▶ **Supplied information**
━━━━━━━━━━━━━━━━━━━━
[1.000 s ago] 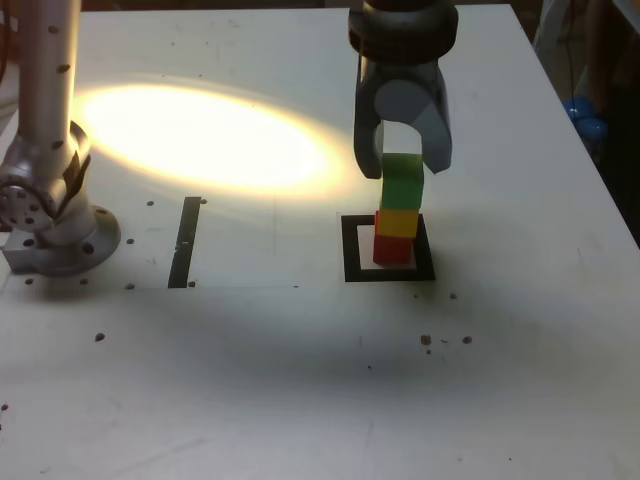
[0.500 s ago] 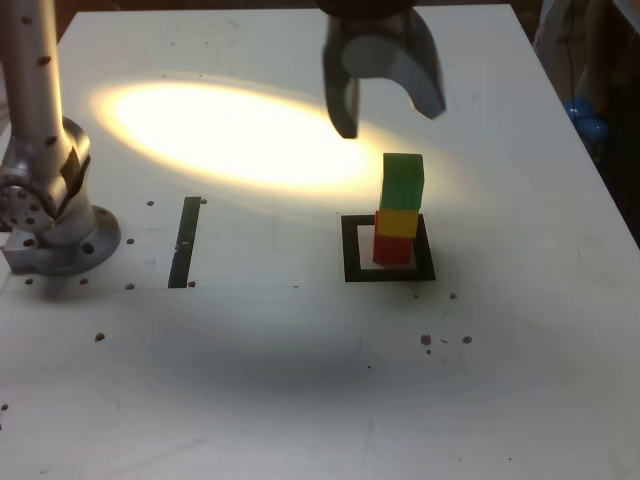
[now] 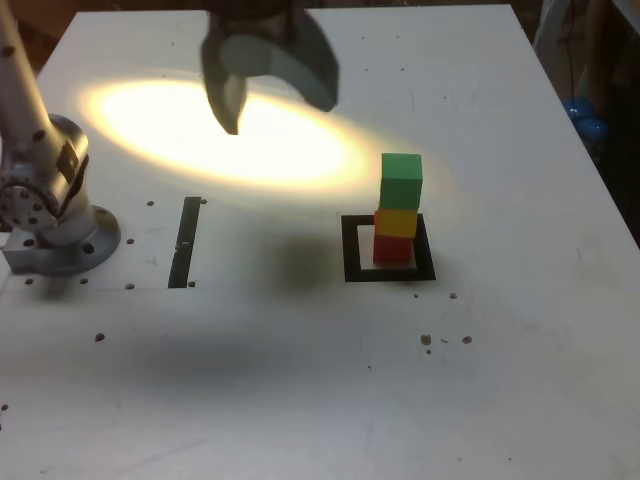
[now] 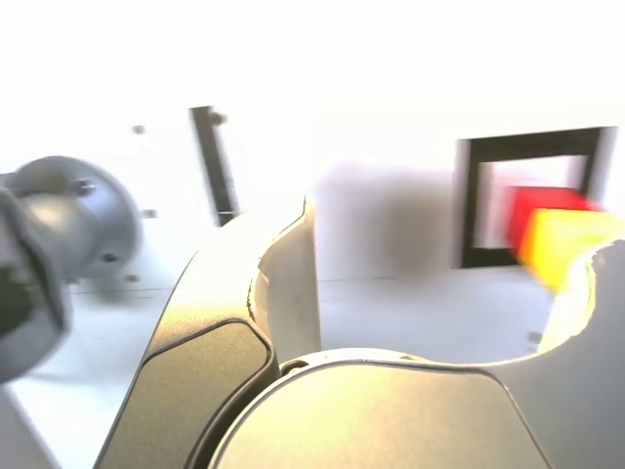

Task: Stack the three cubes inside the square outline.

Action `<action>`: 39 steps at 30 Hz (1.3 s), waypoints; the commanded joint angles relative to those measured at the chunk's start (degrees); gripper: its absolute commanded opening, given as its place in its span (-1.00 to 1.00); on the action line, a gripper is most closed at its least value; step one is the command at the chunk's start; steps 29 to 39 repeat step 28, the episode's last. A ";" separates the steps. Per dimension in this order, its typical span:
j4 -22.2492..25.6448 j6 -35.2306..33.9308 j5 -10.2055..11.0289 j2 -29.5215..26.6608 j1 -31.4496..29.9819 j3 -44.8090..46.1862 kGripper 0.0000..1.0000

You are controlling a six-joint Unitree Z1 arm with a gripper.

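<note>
Red (image 3: 392, 249), yellow (image 3: 396, 222), green cube (image 3: 401, 180): three stacked inside square outline (image 3: 351, 250)

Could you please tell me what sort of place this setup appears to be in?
Probably a robotics lab or workshop bench. A white table with scattered small holes carries the arm's bolted base, taped marks such as the square outline and a black strip, and a stack of cubes under a bright spotlight.

I see a silver-grey metal arm (image 3: 30, 110) rising from a round flanged base (image 3: 60, 245) dotted with dark screws, and a gripper (image 3: 270, 105) with two curved pale grey fingers (image 3: 228, 95) under a darker housing
</note>
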 commanded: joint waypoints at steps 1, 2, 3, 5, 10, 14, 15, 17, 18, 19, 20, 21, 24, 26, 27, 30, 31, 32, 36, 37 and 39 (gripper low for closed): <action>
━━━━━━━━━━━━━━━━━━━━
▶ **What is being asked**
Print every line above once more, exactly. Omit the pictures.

▶ **Solution to the problem**
[1.000 s ago] 
[0.500 s ago] 
[now] 
[now] 

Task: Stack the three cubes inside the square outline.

Action `<action>`: 39 steps at 30 Hz (1.3 s), waypoints; the commanded joint angles relative to those measured at the chunk's start (degrees); gripper: its absolute commanded opening, given as its place in its span (-1.00 to 1.00); on the action line, a gripper is most closed at its least value; step one is the command at the chunk's start; steps 29 to 39 repeat step 28, the episode's last. A ";" separates the steps. Per dimension in this order, its typical span:
j4 -22.2492..25.6448 j6 -35.2306..33.9308 j5 -10.2055..11.0289 j2 -29.5215..26.6608 j1 -31.4496..29.9819 j3 -44.8090..46.1862 kGripper 0.0000..1.0000

You are controlling a six-joint Unitree Z1 arm with a gripper.

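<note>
Red (image 3: 392, 249), yellow (image 3: 396, 222), green cube (image 3: 401, 180): three stacked inside square outline (image 3: 351, 250)

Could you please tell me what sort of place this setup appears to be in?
Probably a robotics lab or workshop bench. A white table with scattered small holes carries the arm's bolted base, taped marks such as the square outline and a black strip, and a stack of cubes under a bright spotlight.

I see a silver-grey metal arm (image 3: 30, 110) rising from a round flanged base (image 3: 60, 245) dotted with dark screws, and a gripper (image 3: 270, 105) with two curved pale grey fingers (image 3: 228, 95) under a darker housing
</note>
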 commanded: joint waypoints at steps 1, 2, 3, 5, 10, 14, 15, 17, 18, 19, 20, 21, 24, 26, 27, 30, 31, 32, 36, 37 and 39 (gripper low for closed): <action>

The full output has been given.